In this lesson, we’re going to do something entirely different—find awesome keywords you can rank for that your competitors may not even have thought of.
So let’s get started...
Step 1: Get a HUGE list of keyword ideas
Ahrefs' Keywords Explorer tool is your best source for finding keywords.
This tool runs on a database of about 4.3 BILLION keywords and is updated with fresh keywords every month. That’s something no other tool can match.
And getting started is incredibly simple. Just type a few "seed" keywords related to your niche into the tool and navigate to the "Keyword Ideas" > "All" report. For this lesson, we’ll use two general keywords, “backpack,” and “backpacks.”
For these two terms, Keywords Explorer generated well over 300,000 keyword ideas for me. Best of all, all these terms are highly relevant, most of them containing the original search term.
- Enter one or two seed keywords into Ahrefs’ Keywords Explorer tool.
- Open the “Keyword Ideas” report, and review the keyword ideas for your target keyword.
The next step will be to pare down that huge list to find some keyword opportunities you could potentially rank for in only a month or two.
Step 2: Determine the traffic potential of the best keywords
With such a huge list to sort through, you need some metrics to help you find your best keyword opportunities.
Each Keyword Ideas report includes two metrics by default: keyword difficulty (which we'll discuss in Step 3) and search volume.
Search volume is a powerful metric that shows you how many times people search for a given keyword per month in the country you selected in your settings.
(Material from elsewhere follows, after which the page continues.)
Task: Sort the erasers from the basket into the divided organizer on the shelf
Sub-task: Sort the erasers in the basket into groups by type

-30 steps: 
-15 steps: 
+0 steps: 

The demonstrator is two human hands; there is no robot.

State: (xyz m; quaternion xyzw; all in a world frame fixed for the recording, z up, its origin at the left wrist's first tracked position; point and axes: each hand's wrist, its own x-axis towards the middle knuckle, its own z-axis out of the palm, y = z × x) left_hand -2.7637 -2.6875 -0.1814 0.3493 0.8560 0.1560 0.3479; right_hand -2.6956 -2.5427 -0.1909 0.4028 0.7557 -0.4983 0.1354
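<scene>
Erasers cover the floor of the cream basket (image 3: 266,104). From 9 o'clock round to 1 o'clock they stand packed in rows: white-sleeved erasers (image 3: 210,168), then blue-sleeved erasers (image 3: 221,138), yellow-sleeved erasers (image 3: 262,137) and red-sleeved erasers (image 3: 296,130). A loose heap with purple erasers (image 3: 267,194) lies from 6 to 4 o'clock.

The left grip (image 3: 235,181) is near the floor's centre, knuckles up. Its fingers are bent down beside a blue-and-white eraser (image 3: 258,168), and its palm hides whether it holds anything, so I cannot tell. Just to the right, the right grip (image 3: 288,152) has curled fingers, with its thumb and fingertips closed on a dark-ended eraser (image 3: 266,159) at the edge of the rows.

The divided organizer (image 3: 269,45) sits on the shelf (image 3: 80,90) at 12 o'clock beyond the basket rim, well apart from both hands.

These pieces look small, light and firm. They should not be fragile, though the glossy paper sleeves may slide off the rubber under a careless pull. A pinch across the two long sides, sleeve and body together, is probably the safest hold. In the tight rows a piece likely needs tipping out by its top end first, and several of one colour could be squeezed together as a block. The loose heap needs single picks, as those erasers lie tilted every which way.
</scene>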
And since a high search volume could indicate that the keyword can boost your traffic, it’s a good place to start narrowing your list. So scroll through the report and identify the terms you like that have a good search volume.
But don’t get too excited about them yet...
Not all high-volume keywords actually result in traffic.
Google constantly tests new features in their search results pages. Their goal, of course, is to make search easy for users, so they like to include a lot of "SERP features" in search results.
To show you what we mean, let’s search for "donald trump age."
Instead of organic search results topping the page, you see information cards that could easily answer a user’s question without having to click on anything.
Sure, "donald trump age" has a raw search volume of almost 102K searches per month, but with those knowledge cards topping the results, the actual traffic potential of this keyword is relatively low—only 14%, or 15k clicks on the search results.
Here’s another example…
In our Keyword Ideas report, “jansport backpacks” has a gray icon beside it. If we hover over that icon, we see a list of 4 SERP features that appear on Page 1 of Google for this keyword.
This gives you an idea of the type of features you’ll be competing with if you choose this keyword—in this case, shopping results, ads, sitelinks, and images.
And yes, this information is accurate. Here’s the screenshot from Google that shows these features.
Notice that all these features take up room on the SERPs, which means people have to scroll to see organic search results—and as we discussed above, depending on their search intent, they may not actually click on any of the results.
So what are we saying here?
Google’s search features may be great for users, but they effectively steal traffic from websites that rank on Google’s first page for that keyword.
And that’s why we decided to develop the Clicks metric.
It tells you how many people actually click on a SERP result for the keyword you’re exploring. By using it in combination with the volume metric, you can make more accurate predictions of the traffic you’ll get, which helps you plan your SEO budget.
To get the number of Clicks, you’ll need to click the "Get metrics" button for the keywords you’ve chosen in the report. Not only will you see the most current metrics for clicks, you’ll also see a color-coded icon with the most recent keyword difficulty score. But we’ll talk more about that in Step 3.
So let’s look at how the search volume and clicks metrics can help you find your top keyword ideas.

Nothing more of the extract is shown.